RETRODEZCAN

Este imperativo es del todo incorrecto pero me resulta más contundente que el original RETROCEDAN. Por lo tanto, si la Real Academia de la Lengua Española me lo permite, desde hoy en adelante haré uso exclusivo de él.
Con RETRODEZCAN pretendo dar a conocer parte de mi obra pictórica, escultórica, fotográfica y, en menor proporción, literaria y, a la vez, mantener una corriente de opinión sobre los acontecimientos de naturaleza artística de hoy día.
Espero que tomeis la sabia decisión de manteneros a una distancia prudencial de mis opiniones aquí vertidas que no siempre tienen por que ser del agrado de la mayoría; ¿o, sí?

martes, 3 de agosto de 2010

"LA MAL LLAMADA FIESTA NACIONAL, NO ES MI FIESTA"


Si mal no recuerdo, siendo aún muy joven alguien me llevó a presenciar una pelea de gallos con motivo de las fiestas patronales de un pueblo del interior de la isla de Tenerife. Nunca más volví a asistir a una carnicería como aquella aún sin ser del todo consciente de lo que eso significaba desde el punto de vista de la tradición.

Maldigo algunas tradiciones, sobre todo aquellas que se ceban con los animales y donde se cruzan apuestas, se cortan orejas y rabos o se estiran los cuellos de los pollos, patos, gansos colgados boca abajo, prendidos por sus patas de un alambre tensado de un lado a otro de la calle.

Con todo y como antes dije, no fue hasta algo mas tarde cuando tuve verdadera conciencia del sufrimiento padecido por el toro de lidia en la arena de una plaza.

En principio, la llamada "Fiesta Nacional" me atrajo de tal manera que me hice con algún libro de Cossio y un vocabulario taurómaco de Leopoldo Vazquez Rodriguez y así pude distinguir la diferencia entre una rebolera, una larga cambiada, una verónica, ejecutadas con el capote y un pase de pecho de una manoletina, etc.,  llevados a cabo con la muleta, amén de la suerte de matar a volapié debida al célebre Costillares. También me atrevía a diferenciar los toros de acuerdo a su pelaje (berrendos, zainos, bragados, etc.) o por la forma de sus pitones sobre la testuz, o por su morfología en general. Hasta ese extremo llegué a aficionarme.

Cierto día, un banderillero retirado que trabajaba como capataz mientras se construía el Hotel Anatolia, en el Puerto de la Cruz, me puso al corriente sobre los tercios y entresijos de la corrida, sentados ámbos frente a un televisor mientras merendábamos frugalmente y la pantalla se llenaba de sangre.
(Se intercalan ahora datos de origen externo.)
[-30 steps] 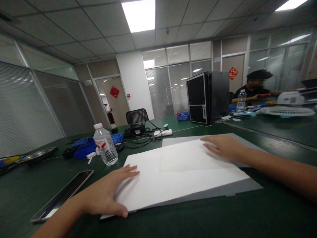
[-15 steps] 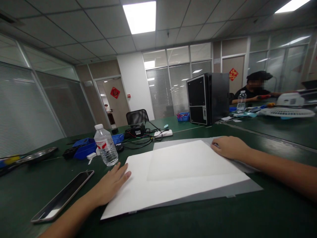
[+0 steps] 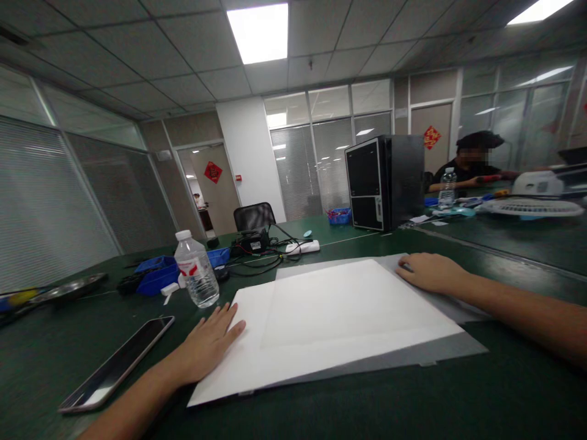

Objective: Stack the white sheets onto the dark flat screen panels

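A large white sheet of paper (image 3: pixel 339 311) lies before me on the green table. From under it, a grey sheet (image 3: pixel 298 273) sticks out at the far edge, and its faint outline shows through the paper. More grey sheet (image 3: pixel 454 349) shows along the near right edge. My left hand (image 3: pixel 211 342) rests flat and open on the paper's left edge, fingers spread. At the far right corner, my right hand (image 3: pixel 433 273) lies over the grey sheet with curled fingers. A small dark spot shows by its fingertips; whether it is an object or a gap is unclear.
A water bottle (image 3: pixel 197 272) stands just beyond my left hand, with a phone (image 3: pixel 121 360) to the left. Farther back are blue trays (image 3: pixel 158 278), cables, a power strip (image 3: pixel 302 247) and a computer tower (image 3: pixel 385 183). Another person (image 3: pixel 474 162) sits at the far right.
The grey sheet under the paper has slid a little toward me, its left edge shifting left. My right hand has moved slightly right; my left hand's fingers have shifted slightly. The white paper stays put.
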Motion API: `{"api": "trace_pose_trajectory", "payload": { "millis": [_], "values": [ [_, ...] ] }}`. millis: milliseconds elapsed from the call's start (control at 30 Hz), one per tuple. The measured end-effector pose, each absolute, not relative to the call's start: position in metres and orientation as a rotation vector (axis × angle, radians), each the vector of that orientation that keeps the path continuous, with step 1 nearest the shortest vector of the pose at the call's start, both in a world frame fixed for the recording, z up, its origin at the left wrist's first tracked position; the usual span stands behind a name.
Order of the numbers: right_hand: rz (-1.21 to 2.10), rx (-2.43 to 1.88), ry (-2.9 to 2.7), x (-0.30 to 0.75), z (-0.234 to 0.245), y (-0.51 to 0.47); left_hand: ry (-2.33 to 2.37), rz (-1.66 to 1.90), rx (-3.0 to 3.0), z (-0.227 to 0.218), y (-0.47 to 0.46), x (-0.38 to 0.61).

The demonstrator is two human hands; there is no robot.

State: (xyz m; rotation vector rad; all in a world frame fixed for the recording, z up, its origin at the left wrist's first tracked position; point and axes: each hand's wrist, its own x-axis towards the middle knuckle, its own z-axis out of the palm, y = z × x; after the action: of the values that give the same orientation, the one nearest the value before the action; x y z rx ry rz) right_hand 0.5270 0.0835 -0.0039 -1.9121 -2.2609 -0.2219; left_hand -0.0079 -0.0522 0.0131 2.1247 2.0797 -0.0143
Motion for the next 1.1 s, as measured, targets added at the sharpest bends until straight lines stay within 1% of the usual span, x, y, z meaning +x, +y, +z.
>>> {"api": "trace_pose_trajectory", "payload": {
  "millis": [167, 367, 667, 1100],
  "values": [
    [-0.165, -1.846, -2.289, 0.514, -0.004, 0.078, 2.103, -0.006, 2.124, 0.012, -0.050, -0.008],
    [-0.127, -1.669, -2.334, 0.493, -0.005, 0.066, 2.103, 0.007, 2.139, 0.012, -0.051, -0.009],
    [-0.061, -1.459, -2.390, 0.491, -0.003, 0.062, 2.082, -0.041, 2.164, 0.012, -0.048, -0.012],
    [-0.051, -1.329, -2.428, 0.493, -0.008, 0.066, 2.083, -0.003, 2.158, 0.009, -0.048, -0.015]
  ]
}}
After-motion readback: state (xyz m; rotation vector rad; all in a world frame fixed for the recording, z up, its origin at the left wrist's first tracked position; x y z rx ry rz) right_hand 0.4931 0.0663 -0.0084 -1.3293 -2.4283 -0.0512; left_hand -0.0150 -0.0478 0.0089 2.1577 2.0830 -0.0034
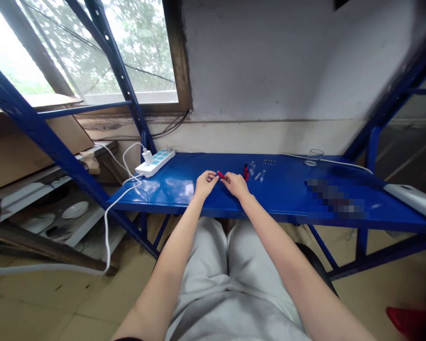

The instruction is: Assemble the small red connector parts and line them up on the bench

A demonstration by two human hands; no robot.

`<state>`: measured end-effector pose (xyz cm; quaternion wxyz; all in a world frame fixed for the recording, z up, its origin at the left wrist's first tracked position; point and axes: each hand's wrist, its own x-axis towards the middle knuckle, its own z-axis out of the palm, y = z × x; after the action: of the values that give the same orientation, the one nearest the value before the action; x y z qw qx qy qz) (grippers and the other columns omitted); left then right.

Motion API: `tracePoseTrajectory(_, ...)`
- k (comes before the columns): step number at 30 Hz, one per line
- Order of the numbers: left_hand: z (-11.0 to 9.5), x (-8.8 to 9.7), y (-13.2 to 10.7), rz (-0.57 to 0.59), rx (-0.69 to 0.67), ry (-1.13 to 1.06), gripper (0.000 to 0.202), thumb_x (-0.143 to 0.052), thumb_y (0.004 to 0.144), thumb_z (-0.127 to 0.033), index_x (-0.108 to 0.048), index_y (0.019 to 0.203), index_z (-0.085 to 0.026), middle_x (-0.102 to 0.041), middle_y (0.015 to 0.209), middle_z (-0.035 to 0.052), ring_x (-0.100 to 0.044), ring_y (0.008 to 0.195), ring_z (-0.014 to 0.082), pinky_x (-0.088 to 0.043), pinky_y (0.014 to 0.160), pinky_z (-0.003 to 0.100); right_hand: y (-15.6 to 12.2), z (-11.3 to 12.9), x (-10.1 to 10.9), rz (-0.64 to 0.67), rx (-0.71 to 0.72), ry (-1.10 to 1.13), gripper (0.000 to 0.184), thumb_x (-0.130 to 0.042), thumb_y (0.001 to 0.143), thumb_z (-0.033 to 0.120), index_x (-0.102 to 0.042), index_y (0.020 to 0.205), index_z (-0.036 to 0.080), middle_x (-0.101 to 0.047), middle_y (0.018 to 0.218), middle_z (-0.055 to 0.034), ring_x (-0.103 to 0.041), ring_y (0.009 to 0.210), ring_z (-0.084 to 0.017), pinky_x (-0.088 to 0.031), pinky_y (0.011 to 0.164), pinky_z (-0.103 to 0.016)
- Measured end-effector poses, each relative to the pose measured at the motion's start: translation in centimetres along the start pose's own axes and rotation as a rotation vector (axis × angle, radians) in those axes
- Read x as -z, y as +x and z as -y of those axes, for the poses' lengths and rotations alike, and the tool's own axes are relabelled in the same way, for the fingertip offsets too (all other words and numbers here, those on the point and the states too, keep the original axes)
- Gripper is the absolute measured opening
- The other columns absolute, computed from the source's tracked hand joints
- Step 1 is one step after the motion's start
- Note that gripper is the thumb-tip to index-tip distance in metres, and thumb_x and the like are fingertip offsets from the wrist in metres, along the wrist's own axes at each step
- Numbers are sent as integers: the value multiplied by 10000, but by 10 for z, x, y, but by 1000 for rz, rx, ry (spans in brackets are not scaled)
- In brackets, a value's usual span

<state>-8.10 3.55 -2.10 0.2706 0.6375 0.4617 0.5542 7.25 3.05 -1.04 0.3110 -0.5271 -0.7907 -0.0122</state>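
Observation:
Above the blue table (pixel 177 182), a small red tube-shaped piece (pixel 220 174) sits between my two hands. The thumb and fingers of my right hand (pixel 236 184) are closed on its right end. My left hand (pixel 205 182) is pinched at its left end; whether it grips the red piece or another tiny part is too small to tell. Right of my hands lie a few red-and-black pieces (pixel 246 173) of similar size. Beside them are several small clear pieces (pixel 261 175), and a row of tiny metallic parts (pixel 269 162) lies farther back.
A white power strip (pixel 156 162) with a plug and trailing white cord (pixel 107 227) occupies the table's left end. A clear glass (pixel 313 157) stands at the back right. Nearer lies a blurred-out dark object (pixel 335 198); a white device (pixel 413 199) is at the right edge.

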Motion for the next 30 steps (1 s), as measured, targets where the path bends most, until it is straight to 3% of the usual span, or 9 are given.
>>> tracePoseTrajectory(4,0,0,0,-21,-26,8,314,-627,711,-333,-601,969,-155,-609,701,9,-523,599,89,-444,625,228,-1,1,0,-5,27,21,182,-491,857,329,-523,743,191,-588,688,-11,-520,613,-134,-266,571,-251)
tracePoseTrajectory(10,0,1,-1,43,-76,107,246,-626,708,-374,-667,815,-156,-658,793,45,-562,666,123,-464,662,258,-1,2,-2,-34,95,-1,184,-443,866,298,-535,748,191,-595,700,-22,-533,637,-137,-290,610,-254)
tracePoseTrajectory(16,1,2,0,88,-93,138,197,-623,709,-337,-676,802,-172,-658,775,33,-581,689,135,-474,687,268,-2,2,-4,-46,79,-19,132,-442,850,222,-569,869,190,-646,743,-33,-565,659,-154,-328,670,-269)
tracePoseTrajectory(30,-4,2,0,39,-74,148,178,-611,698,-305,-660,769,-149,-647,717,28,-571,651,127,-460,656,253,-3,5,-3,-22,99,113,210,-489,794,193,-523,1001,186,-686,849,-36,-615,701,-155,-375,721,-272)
De la misma forma y rapidez que un buen día me aficioné a los toros, de igual manera, algún tiempo después, sentí que no valía la pena ver sufrir y morir a tan bello animal de una, casi siempre, mala estocada para beneficio de mi propio placer. Ni siquiera bastaba como espectador con el efecto purificador de la catarsis   para rechazar aquella abominable carnicería sino que, por el contrario, lo justo fue tomar definitivamente la firme decisión de defender la total abolición de  un sacrificio de tal magnitud en pleno siglo XXI. Y eso hice. 

Muchos de los defensores de la lidia y muerte del toro se basan no sólo en la tradición de siglos sino en un pretendido fenómeno artístico con la calidad suficiente, según ellos, de merecer haber sido llevado al lienzo por pintores de la categoría de Goya o Picasso, pongamos por caso. Como si este hecho pictórico concediera naturaleza legítima como para perpetuar la "fiesta". No olvidemos, sin embargo, que a pesar de que Hitler pintaba unos paisajes austriacos bastante aceptables, ello no le eximía en absoluto de enviar a los campos de concentración a tantos miles de inocentes.


Quiero pensar que, por lo menos, para la inmensa mayoría de los que como yo tienen en casa un animal de compañía que comparte con nosotros el resto de nuestras vidas no podrían permitir el maltrato indiscrimanado a su mascota, sea esta un periquito o un toro bravo de quinientos quilos.